JONATHAN HAYWARD Danielle Smith. JONATHAN HAYWARD / La Presse Canadienne

EDMONTON – Alison Redford a écrit une page d’histoire, lundi soir, devenant la première première ministre élue de l’histoire de l’Alberta.

Le Parti progressiste-conservateur est au pouvoir depuis 41 ans. Il pourra former la plus longue dynastie de l’histoire de la politique canadienne au cours des prochaines années.

«C’est emballant pour nous tous (conservateurs) et pour tout l’Alberta, a lancé Mme Redford, devant ses partisans. C’est un soir heureux pour le Parti progressiste-conservateur de l’Alberta.»

Les observateurs avaient prédit des résultats serrés, certains sondages plaçant même le Parti Wildrose en tête au cours des précédentes semaines.

Dans de nombreuses circonscriptions, la lutte a été serrée, mais les progressistes-conservateurs semblent avoir profité de l’effondrement des libéraux pour remporter des victoires importantes.

Une vaste campagne sur les réseaux sociaux avaient tenté de convaincre les électeurs libéraux de voter de façon «utile». Des commentaires homophobes ou racistes par des candidats du Wildrose ont effrayé les modérés.
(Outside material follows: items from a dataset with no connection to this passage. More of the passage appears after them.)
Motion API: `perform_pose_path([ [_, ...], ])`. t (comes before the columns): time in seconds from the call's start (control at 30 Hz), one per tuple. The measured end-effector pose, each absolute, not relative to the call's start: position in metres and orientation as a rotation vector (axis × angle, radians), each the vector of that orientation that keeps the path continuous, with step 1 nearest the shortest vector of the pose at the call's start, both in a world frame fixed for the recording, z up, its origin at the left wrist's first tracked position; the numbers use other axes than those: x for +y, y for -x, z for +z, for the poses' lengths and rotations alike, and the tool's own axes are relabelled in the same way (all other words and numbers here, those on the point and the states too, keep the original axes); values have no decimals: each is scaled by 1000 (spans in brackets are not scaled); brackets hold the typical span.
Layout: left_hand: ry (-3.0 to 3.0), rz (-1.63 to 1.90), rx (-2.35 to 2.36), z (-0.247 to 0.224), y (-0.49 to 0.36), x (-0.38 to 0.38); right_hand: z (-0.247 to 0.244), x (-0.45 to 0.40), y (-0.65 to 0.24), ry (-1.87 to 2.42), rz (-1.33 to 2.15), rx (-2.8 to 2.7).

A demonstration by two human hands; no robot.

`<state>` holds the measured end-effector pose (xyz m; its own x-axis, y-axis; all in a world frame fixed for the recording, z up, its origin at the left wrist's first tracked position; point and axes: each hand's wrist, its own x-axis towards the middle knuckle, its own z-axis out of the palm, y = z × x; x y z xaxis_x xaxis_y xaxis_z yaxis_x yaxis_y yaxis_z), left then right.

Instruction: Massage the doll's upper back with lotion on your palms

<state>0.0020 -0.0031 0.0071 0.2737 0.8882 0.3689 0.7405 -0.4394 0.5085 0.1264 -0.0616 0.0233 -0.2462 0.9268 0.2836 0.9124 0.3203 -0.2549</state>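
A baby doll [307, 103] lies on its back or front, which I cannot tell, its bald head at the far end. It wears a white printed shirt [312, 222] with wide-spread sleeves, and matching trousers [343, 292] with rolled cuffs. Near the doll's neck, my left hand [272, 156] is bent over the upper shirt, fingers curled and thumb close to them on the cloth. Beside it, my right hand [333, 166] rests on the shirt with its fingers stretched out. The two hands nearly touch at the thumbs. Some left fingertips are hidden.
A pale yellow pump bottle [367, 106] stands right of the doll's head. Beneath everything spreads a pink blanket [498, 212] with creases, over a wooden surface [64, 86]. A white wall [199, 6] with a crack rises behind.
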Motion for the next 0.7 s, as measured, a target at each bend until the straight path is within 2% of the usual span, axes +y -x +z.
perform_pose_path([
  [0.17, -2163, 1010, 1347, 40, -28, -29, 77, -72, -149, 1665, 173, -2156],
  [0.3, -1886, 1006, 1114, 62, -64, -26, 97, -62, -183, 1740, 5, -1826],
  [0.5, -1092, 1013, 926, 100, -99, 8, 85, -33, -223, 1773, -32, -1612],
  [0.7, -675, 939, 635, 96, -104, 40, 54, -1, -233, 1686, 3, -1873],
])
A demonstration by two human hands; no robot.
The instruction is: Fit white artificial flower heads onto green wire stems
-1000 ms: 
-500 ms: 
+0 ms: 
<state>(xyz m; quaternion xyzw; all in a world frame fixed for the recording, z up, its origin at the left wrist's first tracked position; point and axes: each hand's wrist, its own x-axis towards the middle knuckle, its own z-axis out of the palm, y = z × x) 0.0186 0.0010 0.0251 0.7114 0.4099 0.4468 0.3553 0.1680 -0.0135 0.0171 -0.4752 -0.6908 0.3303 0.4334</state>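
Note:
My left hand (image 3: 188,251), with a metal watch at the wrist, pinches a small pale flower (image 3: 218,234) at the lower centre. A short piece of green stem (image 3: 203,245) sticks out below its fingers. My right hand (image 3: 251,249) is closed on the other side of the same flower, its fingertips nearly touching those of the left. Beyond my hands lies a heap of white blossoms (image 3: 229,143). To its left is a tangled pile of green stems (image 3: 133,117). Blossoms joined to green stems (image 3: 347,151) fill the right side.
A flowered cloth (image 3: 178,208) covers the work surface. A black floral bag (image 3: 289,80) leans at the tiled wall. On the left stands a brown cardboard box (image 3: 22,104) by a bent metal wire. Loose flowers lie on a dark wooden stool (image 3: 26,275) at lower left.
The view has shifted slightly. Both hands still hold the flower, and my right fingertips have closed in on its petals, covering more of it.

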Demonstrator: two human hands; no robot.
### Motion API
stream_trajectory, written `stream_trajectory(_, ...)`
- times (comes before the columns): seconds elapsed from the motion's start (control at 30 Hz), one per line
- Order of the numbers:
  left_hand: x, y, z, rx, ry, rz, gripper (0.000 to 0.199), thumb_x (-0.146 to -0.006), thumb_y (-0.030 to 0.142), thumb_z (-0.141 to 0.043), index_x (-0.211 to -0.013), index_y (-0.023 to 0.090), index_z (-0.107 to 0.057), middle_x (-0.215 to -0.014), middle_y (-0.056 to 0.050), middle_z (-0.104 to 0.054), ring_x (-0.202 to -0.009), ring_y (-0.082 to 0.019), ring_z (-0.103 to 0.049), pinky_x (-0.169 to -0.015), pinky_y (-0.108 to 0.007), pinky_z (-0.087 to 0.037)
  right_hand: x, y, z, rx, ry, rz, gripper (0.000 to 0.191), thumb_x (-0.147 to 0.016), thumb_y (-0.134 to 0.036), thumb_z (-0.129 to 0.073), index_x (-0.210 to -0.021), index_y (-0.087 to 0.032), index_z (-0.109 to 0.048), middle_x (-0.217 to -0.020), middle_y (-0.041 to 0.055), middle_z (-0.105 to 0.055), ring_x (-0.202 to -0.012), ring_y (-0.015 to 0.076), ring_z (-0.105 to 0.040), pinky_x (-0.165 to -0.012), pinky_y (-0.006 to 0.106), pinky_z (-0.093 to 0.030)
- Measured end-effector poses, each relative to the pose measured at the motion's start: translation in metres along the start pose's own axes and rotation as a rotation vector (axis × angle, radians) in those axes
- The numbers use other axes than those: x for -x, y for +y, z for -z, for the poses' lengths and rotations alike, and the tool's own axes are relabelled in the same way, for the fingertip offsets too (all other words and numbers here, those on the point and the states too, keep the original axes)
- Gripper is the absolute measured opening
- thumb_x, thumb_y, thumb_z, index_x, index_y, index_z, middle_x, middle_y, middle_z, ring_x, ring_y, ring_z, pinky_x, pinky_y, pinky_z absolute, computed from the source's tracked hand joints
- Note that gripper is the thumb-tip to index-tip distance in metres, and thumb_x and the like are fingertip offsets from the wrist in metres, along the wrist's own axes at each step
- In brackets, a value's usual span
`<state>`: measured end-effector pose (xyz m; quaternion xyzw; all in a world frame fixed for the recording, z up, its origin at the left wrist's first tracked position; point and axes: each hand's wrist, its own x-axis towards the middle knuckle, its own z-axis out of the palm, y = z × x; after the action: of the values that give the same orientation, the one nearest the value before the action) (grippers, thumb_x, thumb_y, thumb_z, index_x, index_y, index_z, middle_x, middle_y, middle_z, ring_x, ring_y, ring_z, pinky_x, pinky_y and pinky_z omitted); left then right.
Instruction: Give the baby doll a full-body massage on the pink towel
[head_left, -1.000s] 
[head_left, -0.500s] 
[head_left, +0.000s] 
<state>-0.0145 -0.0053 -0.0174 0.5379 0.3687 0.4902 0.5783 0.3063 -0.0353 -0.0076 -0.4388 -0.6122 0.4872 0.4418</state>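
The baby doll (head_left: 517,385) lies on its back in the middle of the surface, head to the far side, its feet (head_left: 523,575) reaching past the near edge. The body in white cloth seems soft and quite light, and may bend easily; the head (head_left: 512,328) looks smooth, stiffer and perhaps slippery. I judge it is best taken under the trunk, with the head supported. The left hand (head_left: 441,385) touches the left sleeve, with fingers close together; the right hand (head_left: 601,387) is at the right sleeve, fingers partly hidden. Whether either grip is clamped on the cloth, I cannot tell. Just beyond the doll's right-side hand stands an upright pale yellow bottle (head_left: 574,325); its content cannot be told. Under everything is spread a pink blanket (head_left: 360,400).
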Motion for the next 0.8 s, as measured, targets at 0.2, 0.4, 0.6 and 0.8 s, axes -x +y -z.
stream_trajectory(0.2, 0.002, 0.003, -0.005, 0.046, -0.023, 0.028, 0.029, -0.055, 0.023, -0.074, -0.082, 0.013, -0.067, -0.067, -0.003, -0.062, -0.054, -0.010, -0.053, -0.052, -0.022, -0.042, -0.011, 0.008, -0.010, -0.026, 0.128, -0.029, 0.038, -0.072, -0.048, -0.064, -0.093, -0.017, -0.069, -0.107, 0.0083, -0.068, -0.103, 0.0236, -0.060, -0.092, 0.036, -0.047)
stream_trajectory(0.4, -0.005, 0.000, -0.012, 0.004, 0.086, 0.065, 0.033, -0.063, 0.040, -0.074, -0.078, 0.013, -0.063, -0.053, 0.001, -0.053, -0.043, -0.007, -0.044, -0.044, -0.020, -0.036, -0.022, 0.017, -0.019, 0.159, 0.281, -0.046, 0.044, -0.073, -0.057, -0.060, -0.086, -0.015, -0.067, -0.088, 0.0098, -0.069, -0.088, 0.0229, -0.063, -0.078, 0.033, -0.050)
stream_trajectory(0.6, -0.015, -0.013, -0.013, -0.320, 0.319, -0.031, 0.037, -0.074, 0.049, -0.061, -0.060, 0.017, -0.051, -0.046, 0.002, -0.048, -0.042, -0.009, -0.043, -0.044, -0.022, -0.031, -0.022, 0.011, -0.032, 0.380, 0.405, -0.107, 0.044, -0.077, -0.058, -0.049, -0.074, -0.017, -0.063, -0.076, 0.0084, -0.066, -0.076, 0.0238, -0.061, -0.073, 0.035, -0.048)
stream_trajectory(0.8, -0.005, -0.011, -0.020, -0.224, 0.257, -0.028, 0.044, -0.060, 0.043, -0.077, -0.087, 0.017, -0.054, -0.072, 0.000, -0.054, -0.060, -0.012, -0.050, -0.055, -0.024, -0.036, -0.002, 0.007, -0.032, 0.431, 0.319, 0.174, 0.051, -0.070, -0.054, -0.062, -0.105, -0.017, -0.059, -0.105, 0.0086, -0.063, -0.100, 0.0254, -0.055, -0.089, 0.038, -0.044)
Mme Redford n’avait pas ouvertement appuyé l’idée du vote stratégique, mais avait déclaré qu’elle pouvait travailler avec les libéraux et les néo-démocrates à l’Assemblée législative.

Les troupes de Mme Redford ont remporté ou menaient dans 60 circonscriptions. Le Wildrose de Danielle Smith, ont enlevé ou détenait une avance dans 19 comtés. Quatre néo-démocrates et quatre libéraux menaient dans leur circonscription.

La stratège de la campagne conservatrice Stephen Carter a rappelé un vieil audage politique: «les sondages sont pour les chiens».

Les chefs des trois principaux partis politiques, Mme Redford, Mme Smith et le néo-démocrate Brian Mason ont été élus. Seul le libéral Raj Sherman était en diffculté dans sa circonscription d’Edmondon-Meadowlark. Avec 16 boîtes de scrutins à compter, M. Sherman s’accrochait à une priorité de 17 votes sur son plus proche poursuivant.

«Les Albertains ont choisi de construire des ponts, ce soir, a déclaré Mme Redford devant ses partisans. Il ont choisi de poser leur tête sur les épaules de notre belle histoire.»

Mme Redford a ajouté que son parti représentait le changement, même s’il est au pouvoir depuis 41 ans. «Les Albertains ont changé. Il est temps que les politiciens les rattrapent. Nous vivons des temps différents et nous sommes prêts à apporter le changement», a-t-elle dit.

Le Wildrose formera l’Opposition officielle. C’est la première fois qu’une femme sera chef de l’opposition officielle en Alberta. Dans le discours qu’elle a livré devant ses partisans, Mme Smith a fait contre mauvaise fortune, bon coeur. «Suis-je surprise ? Oui. Suis-je déçue ? Oui. Suis-je découragée ? Non». Auparavant, Mme Smith avait indiqué que la croissance de son parti était rien de moins que remarquable, rappelant que le Wildrose n’était pas parvenu à faire élire un seul candidat aux élections générales précédentes.

Mme Smith a promis de représenter «une formidable opposition.»

De son côté, le néo-démocrate M. Mason n’a pu s’empêcher de blaguer dans son discours, affirmant que son caucus «aura besoin d’une plus grande cabine téléphonique» pour ses réunions.

Seulement trois ministres étaient en difficulté.

Au chapitre du vote populaire, les conservateurs avaient obtenu 43,9 pour cent des suffrages, le Wildrose était deuxième à 34,6 pour cent. Il devançait le NPD (9,9 pour cent) et le Parti libéral (9,5 pour cent)

Un parti devait être élu dans 44 circonscriptions pour former un gouvernement majoritaire.

À la dissolution de l’Assemblée législature, le Parti progressiste-conservateur détenait 66 sièges, les libéraux en comptaient huit, le Wildrose quatre, les néo-démocrates 2 et le Parti albertain un. Un siège était vacant.